# Our New Hatchling!!!! :)



## mctlong (Aug 30, 2013)

Introducing the newest addition to our herd --

Adam Ray. Born August 16, 2013. 

(I tried to dress him in a cute turtle onsie for this pic, but he pee'd on it, so we ended up with an alligator onsie instead.)

Sent from my ADR6425LVW using TortForum mobile app


----------



## james1974 (Aug 30, 2013)

Congrats!!:shy:

Sent from my SCH-I535 using TortForum mobile app


----------



## sibi (Aug 30, 2013)

Congratulations!!!! What a beauty. I'm so happy for you and your new son. Daddy must be sooo proud. That was my mother's birthday.


----------



## Blgreek08 (Aug 30, 2013)

Congratz!! so adorable! Love the hair style haha

Sent from my DROID RAZR using TortForum mobile app


----------



## Team Gomberg (Aug 30, 2013)

*Re: RE: Our New Hatchling!!!! *



mctlong said:


> I tried to dress him in a cute turtle onsie for this pic, but he pee'd on it,



It's just beginning lol..

Congrats on the new jr. tort lover 

Sent from my TFOapp


----------



## sunshine_hugs (Aug 30, 2013)

Congratulations!! Aww...he's a handsome little guy! Smiling already.


----------



## TigsMom (Aug 30, 2013)

Congratulations!! He's adorable!


----------



## sissyofone (Aug 30, 2013)

Congratulations. Hes a handsome little fella. 

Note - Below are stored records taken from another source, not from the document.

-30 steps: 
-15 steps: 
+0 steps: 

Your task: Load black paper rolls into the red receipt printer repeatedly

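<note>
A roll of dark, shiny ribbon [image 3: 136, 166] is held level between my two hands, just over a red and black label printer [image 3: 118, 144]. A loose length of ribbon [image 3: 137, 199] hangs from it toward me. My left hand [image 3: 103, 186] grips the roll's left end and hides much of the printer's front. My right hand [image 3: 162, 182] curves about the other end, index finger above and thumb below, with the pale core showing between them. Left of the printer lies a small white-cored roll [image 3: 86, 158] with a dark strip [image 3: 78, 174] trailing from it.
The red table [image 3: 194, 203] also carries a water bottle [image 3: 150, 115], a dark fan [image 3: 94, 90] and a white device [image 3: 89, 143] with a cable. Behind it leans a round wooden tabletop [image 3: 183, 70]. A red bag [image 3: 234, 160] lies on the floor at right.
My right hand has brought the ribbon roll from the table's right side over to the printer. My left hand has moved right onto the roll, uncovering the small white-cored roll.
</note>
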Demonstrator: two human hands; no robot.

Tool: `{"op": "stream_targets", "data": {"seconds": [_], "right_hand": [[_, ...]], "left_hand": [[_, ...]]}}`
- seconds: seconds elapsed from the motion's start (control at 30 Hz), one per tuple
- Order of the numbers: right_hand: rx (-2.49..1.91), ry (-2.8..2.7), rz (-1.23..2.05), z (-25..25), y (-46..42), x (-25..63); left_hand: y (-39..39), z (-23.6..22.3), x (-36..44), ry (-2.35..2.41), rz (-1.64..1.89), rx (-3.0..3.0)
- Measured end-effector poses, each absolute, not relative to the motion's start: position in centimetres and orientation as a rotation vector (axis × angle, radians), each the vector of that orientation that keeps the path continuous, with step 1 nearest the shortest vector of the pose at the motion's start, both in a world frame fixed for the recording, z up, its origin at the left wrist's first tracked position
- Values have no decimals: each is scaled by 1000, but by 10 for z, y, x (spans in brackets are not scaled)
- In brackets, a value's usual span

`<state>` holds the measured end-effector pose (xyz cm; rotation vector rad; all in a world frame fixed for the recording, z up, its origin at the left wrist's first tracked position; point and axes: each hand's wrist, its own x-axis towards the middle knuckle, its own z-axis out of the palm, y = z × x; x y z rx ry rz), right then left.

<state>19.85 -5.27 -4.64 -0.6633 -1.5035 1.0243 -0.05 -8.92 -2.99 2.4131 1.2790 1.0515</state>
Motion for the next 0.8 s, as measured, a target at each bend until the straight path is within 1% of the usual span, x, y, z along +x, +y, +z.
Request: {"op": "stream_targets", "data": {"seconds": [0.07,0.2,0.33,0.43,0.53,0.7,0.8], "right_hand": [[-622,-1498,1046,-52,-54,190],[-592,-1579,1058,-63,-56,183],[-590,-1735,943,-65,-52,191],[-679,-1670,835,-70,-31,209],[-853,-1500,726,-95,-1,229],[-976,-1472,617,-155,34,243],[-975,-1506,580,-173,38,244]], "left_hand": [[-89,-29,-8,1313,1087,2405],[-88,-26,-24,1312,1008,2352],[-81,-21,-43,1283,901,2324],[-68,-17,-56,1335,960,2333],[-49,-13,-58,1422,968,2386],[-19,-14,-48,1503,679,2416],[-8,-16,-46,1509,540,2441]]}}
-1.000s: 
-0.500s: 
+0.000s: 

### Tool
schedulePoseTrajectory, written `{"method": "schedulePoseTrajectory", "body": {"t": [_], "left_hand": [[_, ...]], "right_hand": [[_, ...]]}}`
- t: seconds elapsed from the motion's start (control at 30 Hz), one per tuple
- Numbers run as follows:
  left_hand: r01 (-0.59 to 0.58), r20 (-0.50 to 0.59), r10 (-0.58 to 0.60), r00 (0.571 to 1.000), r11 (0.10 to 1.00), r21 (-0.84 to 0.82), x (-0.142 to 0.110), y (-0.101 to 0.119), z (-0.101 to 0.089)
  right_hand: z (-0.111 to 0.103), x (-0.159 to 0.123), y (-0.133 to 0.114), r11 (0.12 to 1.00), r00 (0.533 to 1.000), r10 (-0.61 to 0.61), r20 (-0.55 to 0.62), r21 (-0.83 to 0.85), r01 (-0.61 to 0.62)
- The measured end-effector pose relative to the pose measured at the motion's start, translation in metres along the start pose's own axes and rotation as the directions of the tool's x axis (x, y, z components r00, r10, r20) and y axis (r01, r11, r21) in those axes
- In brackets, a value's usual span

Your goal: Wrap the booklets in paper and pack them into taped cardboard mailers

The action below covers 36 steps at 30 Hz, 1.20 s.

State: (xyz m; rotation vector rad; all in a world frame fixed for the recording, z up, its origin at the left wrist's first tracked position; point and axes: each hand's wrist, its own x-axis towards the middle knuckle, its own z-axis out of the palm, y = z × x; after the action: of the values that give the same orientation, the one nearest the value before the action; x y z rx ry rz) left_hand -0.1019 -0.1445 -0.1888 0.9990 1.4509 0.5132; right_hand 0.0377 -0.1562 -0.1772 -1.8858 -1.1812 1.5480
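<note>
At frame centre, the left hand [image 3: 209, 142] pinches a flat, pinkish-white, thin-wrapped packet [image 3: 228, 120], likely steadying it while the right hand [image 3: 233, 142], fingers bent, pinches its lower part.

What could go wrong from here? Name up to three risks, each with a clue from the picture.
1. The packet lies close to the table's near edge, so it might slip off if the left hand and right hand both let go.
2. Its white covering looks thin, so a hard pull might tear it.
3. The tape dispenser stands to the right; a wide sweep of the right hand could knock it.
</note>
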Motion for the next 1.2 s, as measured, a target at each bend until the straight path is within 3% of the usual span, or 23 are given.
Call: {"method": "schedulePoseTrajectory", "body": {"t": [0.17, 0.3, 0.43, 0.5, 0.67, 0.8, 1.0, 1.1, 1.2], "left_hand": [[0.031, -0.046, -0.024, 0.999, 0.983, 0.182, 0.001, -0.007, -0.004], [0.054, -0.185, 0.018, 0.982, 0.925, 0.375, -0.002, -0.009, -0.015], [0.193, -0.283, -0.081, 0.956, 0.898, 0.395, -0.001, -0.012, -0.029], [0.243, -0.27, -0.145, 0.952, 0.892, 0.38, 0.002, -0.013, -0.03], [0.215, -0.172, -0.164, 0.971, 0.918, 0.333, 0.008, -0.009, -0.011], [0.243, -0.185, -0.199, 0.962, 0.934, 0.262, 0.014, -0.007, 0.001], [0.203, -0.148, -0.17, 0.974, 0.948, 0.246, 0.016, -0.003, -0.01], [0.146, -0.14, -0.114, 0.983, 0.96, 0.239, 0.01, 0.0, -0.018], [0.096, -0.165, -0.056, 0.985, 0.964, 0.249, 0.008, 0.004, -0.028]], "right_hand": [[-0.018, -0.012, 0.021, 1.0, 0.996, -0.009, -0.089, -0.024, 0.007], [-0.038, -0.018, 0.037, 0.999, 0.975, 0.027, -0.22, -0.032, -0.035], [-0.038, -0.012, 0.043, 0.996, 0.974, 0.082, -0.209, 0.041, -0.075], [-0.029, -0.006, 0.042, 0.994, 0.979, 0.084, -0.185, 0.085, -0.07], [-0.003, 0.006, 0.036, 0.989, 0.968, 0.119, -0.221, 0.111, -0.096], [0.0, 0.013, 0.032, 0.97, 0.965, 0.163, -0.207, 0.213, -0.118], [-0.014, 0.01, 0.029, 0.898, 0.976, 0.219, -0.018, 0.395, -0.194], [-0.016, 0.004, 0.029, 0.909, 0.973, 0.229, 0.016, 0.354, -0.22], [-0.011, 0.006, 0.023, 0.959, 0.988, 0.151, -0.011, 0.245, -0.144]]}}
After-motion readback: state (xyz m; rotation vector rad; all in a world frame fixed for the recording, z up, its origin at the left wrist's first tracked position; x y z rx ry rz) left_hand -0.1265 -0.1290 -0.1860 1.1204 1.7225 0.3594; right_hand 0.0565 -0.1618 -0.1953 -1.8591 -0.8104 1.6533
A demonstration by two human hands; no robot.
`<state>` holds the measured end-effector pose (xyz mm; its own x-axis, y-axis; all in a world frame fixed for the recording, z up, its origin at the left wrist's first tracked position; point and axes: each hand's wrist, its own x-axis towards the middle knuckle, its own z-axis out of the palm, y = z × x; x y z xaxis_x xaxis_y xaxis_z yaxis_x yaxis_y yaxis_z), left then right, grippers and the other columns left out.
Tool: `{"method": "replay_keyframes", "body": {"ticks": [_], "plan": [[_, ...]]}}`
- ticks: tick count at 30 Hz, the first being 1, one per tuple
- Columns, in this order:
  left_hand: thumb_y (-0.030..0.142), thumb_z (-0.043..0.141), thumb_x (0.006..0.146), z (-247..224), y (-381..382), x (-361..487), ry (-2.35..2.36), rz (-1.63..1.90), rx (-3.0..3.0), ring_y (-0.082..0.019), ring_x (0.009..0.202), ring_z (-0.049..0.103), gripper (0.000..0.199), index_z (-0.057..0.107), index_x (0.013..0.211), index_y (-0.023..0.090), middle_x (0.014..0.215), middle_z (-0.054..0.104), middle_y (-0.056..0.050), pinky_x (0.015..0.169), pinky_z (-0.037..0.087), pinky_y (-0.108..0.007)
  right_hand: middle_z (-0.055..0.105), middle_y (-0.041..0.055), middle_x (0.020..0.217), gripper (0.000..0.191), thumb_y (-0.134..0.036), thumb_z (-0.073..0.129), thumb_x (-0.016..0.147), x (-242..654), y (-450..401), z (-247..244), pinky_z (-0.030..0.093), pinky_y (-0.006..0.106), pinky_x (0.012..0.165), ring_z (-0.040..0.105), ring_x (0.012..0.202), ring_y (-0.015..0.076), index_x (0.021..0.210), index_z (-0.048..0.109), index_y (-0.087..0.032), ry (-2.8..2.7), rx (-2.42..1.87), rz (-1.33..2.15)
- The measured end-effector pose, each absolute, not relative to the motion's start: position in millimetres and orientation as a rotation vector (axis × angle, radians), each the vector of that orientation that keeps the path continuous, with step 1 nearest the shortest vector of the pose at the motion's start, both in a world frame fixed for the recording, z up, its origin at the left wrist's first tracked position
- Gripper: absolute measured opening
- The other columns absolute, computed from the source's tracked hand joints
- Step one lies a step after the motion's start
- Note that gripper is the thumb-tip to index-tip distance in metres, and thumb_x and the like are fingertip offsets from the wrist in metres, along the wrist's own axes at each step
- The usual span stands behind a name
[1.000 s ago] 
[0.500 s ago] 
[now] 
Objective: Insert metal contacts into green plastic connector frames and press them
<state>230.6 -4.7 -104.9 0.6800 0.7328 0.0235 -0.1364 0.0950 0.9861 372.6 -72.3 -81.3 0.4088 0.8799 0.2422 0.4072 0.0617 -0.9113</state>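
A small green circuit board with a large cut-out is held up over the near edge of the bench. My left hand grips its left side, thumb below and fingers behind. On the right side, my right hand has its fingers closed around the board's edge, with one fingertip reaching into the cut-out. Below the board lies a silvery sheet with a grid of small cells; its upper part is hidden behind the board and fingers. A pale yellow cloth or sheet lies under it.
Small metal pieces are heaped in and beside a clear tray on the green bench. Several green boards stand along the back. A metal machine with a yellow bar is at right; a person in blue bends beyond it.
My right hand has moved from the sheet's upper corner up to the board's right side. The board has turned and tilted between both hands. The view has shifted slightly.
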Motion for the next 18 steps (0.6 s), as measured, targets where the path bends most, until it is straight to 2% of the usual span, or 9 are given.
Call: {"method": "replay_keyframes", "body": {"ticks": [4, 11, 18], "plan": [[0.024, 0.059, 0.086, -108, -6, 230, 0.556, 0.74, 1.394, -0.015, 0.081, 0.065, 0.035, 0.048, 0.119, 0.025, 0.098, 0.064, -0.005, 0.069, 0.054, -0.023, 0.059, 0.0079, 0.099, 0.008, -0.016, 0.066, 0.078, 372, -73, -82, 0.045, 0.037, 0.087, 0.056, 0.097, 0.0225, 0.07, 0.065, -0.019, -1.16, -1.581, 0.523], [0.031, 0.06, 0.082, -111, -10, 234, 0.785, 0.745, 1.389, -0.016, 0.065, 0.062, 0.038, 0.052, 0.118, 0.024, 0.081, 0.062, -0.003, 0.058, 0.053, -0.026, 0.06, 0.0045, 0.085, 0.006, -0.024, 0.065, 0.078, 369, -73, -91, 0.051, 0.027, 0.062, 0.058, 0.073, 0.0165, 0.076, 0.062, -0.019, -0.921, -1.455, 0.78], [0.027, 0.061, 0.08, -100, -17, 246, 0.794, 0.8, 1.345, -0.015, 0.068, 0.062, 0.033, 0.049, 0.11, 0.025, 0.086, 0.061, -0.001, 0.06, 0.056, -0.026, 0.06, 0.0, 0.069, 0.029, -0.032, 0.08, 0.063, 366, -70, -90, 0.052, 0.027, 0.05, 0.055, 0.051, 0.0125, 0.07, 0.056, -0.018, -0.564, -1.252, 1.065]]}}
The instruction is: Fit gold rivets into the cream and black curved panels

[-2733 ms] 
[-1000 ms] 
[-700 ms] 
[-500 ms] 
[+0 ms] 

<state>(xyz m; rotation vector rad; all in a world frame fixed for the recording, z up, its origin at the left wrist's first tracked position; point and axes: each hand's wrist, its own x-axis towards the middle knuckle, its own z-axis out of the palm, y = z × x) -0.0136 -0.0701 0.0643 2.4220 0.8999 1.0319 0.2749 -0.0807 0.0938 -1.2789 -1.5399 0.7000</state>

Sent from my X501_USA_Cricket using TortForum mobile app


----------



## luvpetz27 (Aug 30, 2013)

He is a cutie!!


----------



## Tom (Aug 30, 2013)

Hey that's great news. I wondered where you'd been.

We'll see you back here when you catch up on your sleep... in about five years.


----------



## Mrturtle527 (Aug 30, 2013)

Tom said:


> Hey that's great news. I wondered where you'd been.
> 
> We'll see you back here when you catch up on your sleep... in about five years.



Tom do you have human kids??? I have them ranging from 3 to 17 and well not to scare you but 5 years later you will still need sleep . I figure when I am an empty nester I might sleep again! 

CONGRATS!!! These little human babies are as great as the tort ones .


----------



## kanalomele (Aug 31, 2013)

Congratulations!


----------



## Penn (Aug 31, 2013)

Beautiful hatchling!!! Congratulations!!!


----------



## Teodora'sDAD (Aug 31, 2013)

Nice hatchling!


----------



## lisa127 (Aug 31, 2013)

Mrturtle527 said:


> Tom said:
> 
> 
> > Hey that's great news. I wondered where you'd been.
> ...



I am a semi empty nester. One out of the house and one young adult child that commutes to college and lives with me. I will tell you, I got a lot more sleep when they were 5 years old than I do now. Whether they live here or not. The problems are soooo big now.

To the OP, congratulations! he is a little doll!


----------



## mctlong (Aug 31, 2013)

Thanks everyone! 

I'm thinking it'll be more stressful with an empty nest and having no control over the kids whereabouts. I'll have to wait and see, lol.

Sent from my ADR6425LVW using TortForum mobile app


----------



## TommyZ (Aug 31, 2013)

What temp did you incubate at? Lol... Handsome lil man, grats and best wishes to you and your family. Happy day!


----------



## lisa127 (Aug 31, 2013)

mctlong said:


> Thanks everyone!
> 
> I'm thinking it'll be more stressful with an empty nest and having no control over the kids whereabouts. I'll have to wait and see, lol.
> 
> Sent from my ADR6425LVW using TortForum mobile app


Exactly. Having no control over their whereabouts or their actions. Honestly, life was easy until they were about ten years old. In the teen years it was more difficult. At 18 yrs.+, it's just plain nerve wracking. And worrisome. And stressful.


----------



## Blgreek08 (Aug 31, 2013)

Humm reading this makes me wonder how crazy I make my mom. Im only 23 no kids and I know she goes insane when im going somewhere or doing something. 

Sent from my DROID RAZR using TortForum mobile app


----------



## lisa127 (Aug 31, 2013)

Yep, I'm sure she feels like I do!


----------



## oknursedana (Aug 31, 2013)

Congratulations!


----------



## mainey34 (Aug 31, 2013)

How cute...congratulations...


----------